Web-based application security is a complex topic, requiring attention at network, hardware, operating system, web server, application and database layers. At the application layer the groundwork class provides mechanisms for controlling access by IP Address, HTTP Referrer and Form Submission Method.
IP AddressOne way to secure part of an application is to deny or allow access to certain IP addresses. Groundwork provides a built-in mechanism for implementing this kind of security.
To restrict access to a particular cgi, you can place lines like the following in a skin variable (.var) file that the cgi will read.
denied-ips = .* allowed-ips = (10\.[0-254]\.[0-254]\.[0-254]|192.168.[0-254].[0-254])
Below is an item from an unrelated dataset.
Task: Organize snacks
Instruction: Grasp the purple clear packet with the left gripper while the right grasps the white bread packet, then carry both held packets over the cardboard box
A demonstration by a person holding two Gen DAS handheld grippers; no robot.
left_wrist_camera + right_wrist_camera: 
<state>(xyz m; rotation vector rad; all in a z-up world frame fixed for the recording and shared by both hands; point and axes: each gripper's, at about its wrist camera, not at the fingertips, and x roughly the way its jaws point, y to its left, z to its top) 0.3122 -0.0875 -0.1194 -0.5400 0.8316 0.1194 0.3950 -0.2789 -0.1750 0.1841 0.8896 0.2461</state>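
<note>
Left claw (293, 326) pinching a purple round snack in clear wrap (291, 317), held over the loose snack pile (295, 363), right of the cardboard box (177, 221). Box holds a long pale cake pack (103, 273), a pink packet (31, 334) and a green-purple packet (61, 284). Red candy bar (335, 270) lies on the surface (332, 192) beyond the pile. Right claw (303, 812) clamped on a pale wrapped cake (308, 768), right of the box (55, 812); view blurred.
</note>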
When the execute() method of the groundwork class runs, it evaluates the allowed() method which in turn evaluates the ipAllowed() method. This method looks for denied-ips and allowed-ips variables in the skin variable (.var) file and treats their values as regular expressions to deny or allow access. The example denies access to all IP addresses then allows access to the 10.0.0.0 and 192.168.0.0 networks. First, denied IP addresses are evaluated, then allowed IP addresses. After evaluating both, if an IP is not allowed, the invalidIp() method is called which in turn calls the invalid() method. This method returns a 403 Forbidden error to the browser.
If you would like IP Security to work differently, you can subclass groundwork and override the execute(), allowed(), ipAllowed(), invalidIp() or invalid() methods. If you don't want IP Security at all, you can leave the allowed-ips and denied-ips variables out of the skin variable (.var) files, leave them in with blank values or override the execute() or allowed() methods to exclude the check.
HTTP ReferrerIf you want to prevent bookmarks or links from other sites into your application from working, you can evaluate the HTTP_REFERER environment variable to deny or allow access. Groundwork provides a built-in mechanism for implementing this kind of security.
When a browser requests a URL from a web server, it sends the web server the URL of the referring page. The web server stores this value in the HTTP_REFERER environment variable.
HTTP_REFERER's are notoriously inaccurate. Some browsers don't send them if the referring page was served over https. If the referring page was a non-http URL such as a bookmark, email, or newsgroup posting, the browser may send a referring URL but different browsers send different URLs and in some cases, some browsers send nothing. Command line programs like snarf and wget can send whatever referring URL you tell them to.
Despite it's inaccuracy HTTP_REFERER-based security can be quite successful at deterring unwanted access; but it should not be your only line of defense.
To restrict access to a particular cgi, you can place lines like the following in an skin variable (.var) file that the cgi will read.
denied-referers = .* allowed-referers = ^http:\/\/www\.firstworks\.com
When the execute() method of the groundwork class runs, it evaluates the allowed() method which in turn evaluates the refererAllowed() method. This method looks for denied-referers and allowed-referers variables in the skin variable (.var) file and treats their values as regular expressions to deny or allow access. The example denies access from all referring pages then allows access to links from referring pages starting with http://www.firstworks.com. First, denied referers are evaluated, then allowed referers. After evaluating both, if a referer is not allowed, the invalidReferer() method is called which in turn calls the invalid() method. This method returns a 403 Forbidden to the browser.
If you would like Referrer Security to work differently, you can subclass groundwork and override the execute(), allowed(), refererAllowed(), invalidReferer() or invalid() methods. If you don't want Referrer Security at all, you can leave the allowed-referers and denied-referers variables out of the skin variable (.var) files, leave them in with blank values or override the execute() or allowed() method to exclude the check.
Form Submission MethodRequiring that other pages link to a page from forms using the POST method can help secure a page in two ways. First, browsers and proxy servers tend not to cache pages that were linked to from a form using the POST method. And, form variables aren't displayed in the URL when the POST method is used. Potentially sensitive information is hidden in the page source, so if someone is peeping over your shoulder, they can't see it.
To restrict access to a particular cgi, you can place lines like the following in an skin variable (.var) file that the cgi will read.
denied-methods = .* allowed-methods = POST
When the execute() method of the groundwork class runs, it evaluates the allowed() method which in turn evaluates the methodAllowed() method. This method looks for denied-methods and allowed-methods variables in the skin variable (.var) file and treats their values as regular expressions to deny or allow access. The example denies access from all methods then allows access from pages that use the POST method. First, denied methods are evaluated, then allowed methods. After evaluating both, if a method is not allowed, the invalidMethod() method is called which in turn calls the invalid() method. This method returns a 403 Forbidden to the browser.
If you would like Form Submission Method Security to work differently, you can subclass groundwork and override the execute(), allowed(), methodAllowed(), invalidMethod() or invalid() methods. If you don't want Form Submission Method Security at all, you can leave the allowed-methods and denied-methods variables out of the skin variable (.var) files, leave them in with blank values or override the execute() or allowed() method to exclude the check.